Give the lines below again exactly, starting with the line that holds "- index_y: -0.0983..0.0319" and going on through the line that holds "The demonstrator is".
***
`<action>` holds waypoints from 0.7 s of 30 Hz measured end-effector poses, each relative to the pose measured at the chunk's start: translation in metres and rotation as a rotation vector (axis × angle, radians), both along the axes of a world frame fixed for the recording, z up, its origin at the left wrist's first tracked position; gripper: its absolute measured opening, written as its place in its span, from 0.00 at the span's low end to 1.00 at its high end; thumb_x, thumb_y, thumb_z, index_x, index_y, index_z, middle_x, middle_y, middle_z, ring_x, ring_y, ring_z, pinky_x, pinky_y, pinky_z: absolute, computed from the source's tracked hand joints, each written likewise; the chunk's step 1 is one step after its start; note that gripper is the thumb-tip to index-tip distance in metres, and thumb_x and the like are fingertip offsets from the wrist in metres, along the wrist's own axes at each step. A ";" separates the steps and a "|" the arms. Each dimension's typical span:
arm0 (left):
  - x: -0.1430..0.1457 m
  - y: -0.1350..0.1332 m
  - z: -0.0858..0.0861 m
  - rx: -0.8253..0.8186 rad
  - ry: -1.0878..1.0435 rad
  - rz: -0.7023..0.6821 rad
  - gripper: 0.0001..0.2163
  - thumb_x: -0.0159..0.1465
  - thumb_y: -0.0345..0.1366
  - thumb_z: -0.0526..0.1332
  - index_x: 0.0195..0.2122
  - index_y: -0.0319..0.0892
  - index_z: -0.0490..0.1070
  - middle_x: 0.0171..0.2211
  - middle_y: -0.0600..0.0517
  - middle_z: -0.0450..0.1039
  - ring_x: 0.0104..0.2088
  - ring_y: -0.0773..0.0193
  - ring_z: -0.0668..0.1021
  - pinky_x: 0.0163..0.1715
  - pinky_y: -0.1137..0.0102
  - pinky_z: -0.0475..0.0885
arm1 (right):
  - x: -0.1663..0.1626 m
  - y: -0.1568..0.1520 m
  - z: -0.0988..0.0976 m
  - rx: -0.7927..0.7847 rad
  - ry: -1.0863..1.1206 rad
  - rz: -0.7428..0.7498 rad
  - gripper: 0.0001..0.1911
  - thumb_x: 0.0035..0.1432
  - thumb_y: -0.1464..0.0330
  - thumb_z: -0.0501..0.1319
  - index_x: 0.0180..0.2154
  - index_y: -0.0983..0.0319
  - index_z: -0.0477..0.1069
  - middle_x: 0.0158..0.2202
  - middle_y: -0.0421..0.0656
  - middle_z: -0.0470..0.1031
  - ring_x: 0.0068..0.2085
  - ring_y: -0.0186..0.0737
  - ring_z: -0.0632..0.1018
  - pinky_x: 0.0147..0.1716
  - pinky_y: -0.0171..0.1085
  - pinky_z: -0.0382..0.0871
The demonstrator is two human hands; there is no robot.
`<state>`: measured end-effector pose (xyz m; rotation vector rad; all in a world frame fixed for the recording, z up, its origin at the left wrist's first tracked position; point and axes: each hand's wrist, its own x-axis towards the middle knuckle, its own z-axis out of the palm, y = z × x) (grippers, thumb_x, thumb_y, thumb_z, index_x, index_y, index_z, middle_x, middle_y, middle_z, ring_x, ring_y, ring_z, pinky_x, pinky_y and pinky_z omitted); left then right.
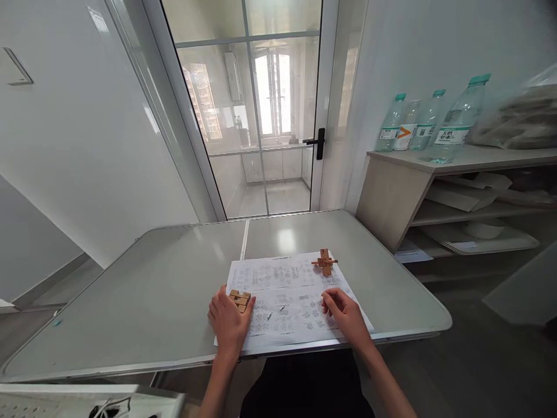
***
▶ **RESPONSE TO THE EXERCISE**
  - index_y: -0.0983..0.0319
  - index_z: -0.0477..0.1069
  - middle_x: 0.0158..0.2202
  - middle_y: -0.0421..0.0656
  - middle_z: -0.0470..0.1031
  - ring_x: 0.0068..0.2085
  - ring_y: -0.0186..0.0737
  - ring_z: -0.0632..0.1018
  - pinky_x: 0.0147..0.1716
  - pinky_y: -0.0171..0.1085
  - pinky_z: -0.0382..0.0871
The demonstrator is two human hands; there is no robot.

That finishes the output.